Sabah sırtımdaki ağırlıkla uyandım. Gözlerimi kapatıp tekrar açtığımda, sabah namazından sonra geldiğim Mehmet'in odasında olduğumu anladım. Geceyi huzursuz geçirdiğim için sabah namazdan sonra Mehmet'in yanına gelip yatmıştım. Gözlerimi kapadığımda bir anda aklıma geçen hafta havaalanında annemin elini yanağıma koyarak dedikleri geldi;'' Yiğit'im göreve gidene kadar bacına, o kimsesize iyi bak. Gülseli deli bozuk kızım kendine bakıyor zaten'' dediğinde gülerek anlına bir öpücük kondurmuştum. Bir haftadır her gece aradığı gibi dün gece de aramıştı. Canının sıkkın olduğunu söylediği içindi belki de içimdeki sıkıntı.
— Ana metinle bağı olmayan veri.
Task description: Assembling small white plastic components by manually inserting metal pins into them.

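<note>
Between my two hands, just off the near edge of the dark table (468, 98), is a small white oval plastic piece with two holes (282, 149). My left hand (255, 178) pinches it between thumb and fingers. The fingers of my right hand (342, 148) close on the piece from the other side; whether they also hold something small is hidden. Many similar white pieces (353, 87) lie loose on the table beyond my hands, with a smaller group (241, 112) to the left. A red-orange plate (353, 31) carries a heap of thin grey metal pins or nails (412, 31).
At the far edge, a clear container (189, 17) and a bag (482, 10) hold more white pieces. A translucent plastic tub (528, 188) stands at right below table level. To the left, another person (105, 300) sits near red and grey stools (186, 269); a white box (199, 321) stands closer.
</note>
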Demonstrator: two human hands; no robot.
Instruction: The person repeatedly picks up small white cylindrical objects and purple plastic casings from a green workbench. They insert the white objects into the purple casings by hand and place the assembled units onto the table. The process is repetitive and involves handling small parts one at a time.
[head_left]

Derin bir nefes alıp, Mehmet'i uyandırmadan yataktan kalktım. Odadaki banyo da yüzümü yıkayarak, odaya tekrar girdim. Balkonun kapısını açtığımda, Ankara'nın ayazı daha çabuk ayılmama yardımcı olmuştu. Kolumdaki saate baktığımda sekize geldiğini gördüm. Yatağın kenarındaki Mehmet'in hırkasını üzerime almıştım. Çay demlemek için odadan çıktığımda bir adım atmıştım ki ince bir hıçkırık sesi kulağıma geldi. Yavaş adımlarla mutfağa yaklaştığımda yanılmadığımı anlamıştım. Sırtı kapıya dönük ağlayan Rüveydayı görünce canım sıkılmıştı. Ne yapacağıma karar verememiştim. Gözünden düşen gözyaşlarını sağ eliyle silip önündeki kahvesinden bir yudum almıştı. Bir adım atıyordum ki omzumda hissettiğim elle yanıma baktım. Mehmet kaşları çatık gözleriyle Rüveyda'yı gösterdiğinde, dudağımı bilmiyorum der gibi yaptım. Başını sallayarak Mehmet;

"Günaydın anamın kızı"

Rüveyda hızla oturduğu yerden kalkıp gözlerini sildikten sonra;

"Günaydın Mehmet Akif. Abi"

Kaşlarımı çatarak az önce onun kalktığı yere otururken, oda masanın üzerindeki boş fincanını almak için eğilmişti ki;

"Ne oldu abim "

"Bir şey yok abim. Benim biraz canım acıdı da, bende burada özgürce ağlayayım dedim"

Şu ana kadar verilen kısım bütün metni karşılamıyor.